Touching on Contract and Covenant

http://www.nytimes.com/2016/04/05/opinion/how-covenants-make-us.html?ribbon-ad-idx=3&rref=opinion&module=Ribbon&version=context&region=Header&action=click&contentCollection=Opinion&pgtype=article&_r=0

This article by David Brooks reminded me of the pain that people feel in contemporary society — he describes the isolation, sense of powerlessness.  It seems to me that people know this but it’s hard to find the path through the commutes, the jobs that keep cutting staff while passing the workloads to the remaining folks, pressure to excel and insufficient resources for it, anxieties about global conflicts, concerns about children and being perfect parents, providing excellent and ongoing care for aging parents, financial worries, and the fatigue that comes from all those forces.  It’s hard to the find that path that can lead back to a strong reality of community, belonging, support.

signing contract

People are used to contract relationships — which are, like David Brooks wrote, a matter of agreement and the providing of services in exchange for barter, payment, whatever.  What the human animal is built for, yearns for — is the knowledge of true care and commitment. It’s covenantal — meaning that there is a commitment on a heart level, to be there for and with one another.

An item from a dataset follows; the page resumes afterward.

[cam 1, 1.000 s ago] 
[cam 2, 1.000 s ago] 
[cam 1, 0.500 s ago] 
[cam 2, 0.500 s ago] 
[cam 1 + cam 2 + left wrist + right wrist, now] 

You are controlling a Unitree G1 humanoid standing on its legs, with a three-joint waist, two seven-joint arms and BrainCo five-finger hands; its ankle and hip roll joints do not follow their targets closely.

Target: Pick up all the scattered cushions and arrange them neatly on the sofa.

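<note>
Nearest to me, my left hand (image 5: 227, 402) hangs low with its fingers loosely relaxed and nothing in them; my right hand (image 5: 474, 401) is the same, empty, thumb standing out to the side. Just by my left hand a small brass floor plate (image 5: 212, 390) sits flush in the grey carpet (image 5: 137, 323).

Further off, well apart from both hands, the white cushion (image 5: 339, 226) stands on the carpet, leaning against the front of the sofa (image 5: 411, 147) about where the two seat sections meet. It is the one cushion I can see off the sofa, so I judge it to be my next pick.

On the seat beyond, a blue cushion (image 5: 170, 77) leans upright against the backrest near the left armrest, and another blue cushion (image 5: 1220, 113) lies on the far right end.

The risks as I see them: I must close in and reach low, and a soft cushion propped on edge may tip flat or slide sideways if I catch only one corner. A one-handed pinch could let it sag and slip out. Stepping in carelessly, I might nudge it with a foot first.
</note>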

We glimpse such a spirit of commitment when there is an emergency or tragedy, as strangers rush to help strangers, travel miles or days to be of service, seem to feel a sense of every mutuality — even more than compassion — true feelings of kinship.  Such kinship requires a certain vulnerability on the part of each person — and a crisis forces that — makes it feel less like a risk. Reaching out in the midst of all the aforementioned forces — perhaps it is scary.  Perhaps it feels like a gamble.  Perhaps we have forgotten how energizing, nourishing, and humanizing trust and and real community is.

holding hands group

So much time is spent marshaling our own resources for our own lives – afraid that too much commitment to others will deplete us and short change us.  Suppose the exact opposite reality is true?